Crispy Fried Salmon Skin
- Sharp knife
- Cutting board
- Large skillet
- Paper towels
- Plate or Serving Platter
- 4 salmon skins (from about 2 pounds of salmon fillets)
- 1 tablespoon vegetable oil (canola or grapeseed oil works well)
- Sea salt or kosher salt, to taste
- Freshly ground black pepper, to taste
- Start by ensuring the salmon skins are clean and free from any scales or debris. Rinse them under cold water and pat them dry using a paper towel.
- Using a sharp knife, gently remove the skin from the salmon fillets. Ensure that the skin remains intact and in one piece. You can save the fillets for another recipe.
- Slice the salmon skins into smaller, bite-sized pieces or leave them whole if you prefer larger crisps.
- In a large skillet, heat the vegetable oil over medium heat.
- Once the oil is hot, carefully place the salmon skins in the skillet, skin-side down. Ensure that the skins are not overlapping to allow them to cook evenly.
- Season the skins with sea salt or kosher salt and freshly ground black pepper to taste. Feel free to experiment with additional spices or seasonings, such as paprika or garlic powder, for extra flavor.
- Allow the skins to cook undisturbed for 5-7 minutes or until they turn golden brown and crispy. Use a spatula to gently flip the skins and cook for an additional 3-5 minutes on the other side.
- Once the skins are crispy and golden brown on both sides, remove them from the skillet and transfer them to a plate lined with paper towels. This will help absorb any excess oil.

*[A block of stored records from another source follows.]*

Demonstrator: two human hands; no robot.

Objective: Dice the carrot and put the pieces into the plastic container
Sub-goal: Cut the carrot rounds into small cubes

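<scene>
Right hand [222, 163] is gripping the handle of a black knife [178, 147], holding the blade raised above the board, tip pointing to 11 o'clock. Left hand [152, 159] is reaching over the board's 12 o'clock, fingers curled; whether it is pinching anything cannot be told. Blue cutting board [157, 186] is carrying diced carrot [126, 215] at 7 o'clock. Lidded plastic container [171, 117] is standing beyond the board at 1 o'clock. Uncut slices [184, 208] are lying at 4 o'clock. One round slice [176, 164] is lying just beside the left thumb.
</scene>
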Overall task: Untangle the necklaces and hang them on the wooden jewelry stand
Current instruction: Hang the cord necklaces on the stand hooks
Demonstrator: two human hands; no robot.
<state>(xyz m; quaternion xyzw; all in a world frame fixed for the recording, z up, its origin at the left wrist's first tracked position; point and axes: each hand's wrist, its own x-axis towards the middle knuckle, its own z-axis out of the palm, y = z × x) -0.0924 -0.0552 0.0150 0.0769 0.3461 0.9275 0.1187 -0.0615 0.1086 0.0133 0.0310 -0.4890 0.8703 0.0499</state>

- Let the crispy fried salmon skins cool for a few minutes before serving. You can serve them as they are or squeeze fresh lemon juice over them for a tangy twist. Alternatively, pair them with your favorite dipping sauce, such as tartar sauce or aioli, for added flavor.
Eating salmon skin is based on individual preference. It is a delicious and healthy addition to your salmon fillet. However, it is only okay to eat it when it is obtained from a safe source, as this helps prevent exposure to health issues and lowers your intake of POPs.
Wild salmon is recommended as it is safer and has a low level of contamination. It is not safe to eat undercooked salmon because this can be harmful to your health. It also increases your risk of bacterial and viral infections. Always refrigerate your salmon to maintain freshness.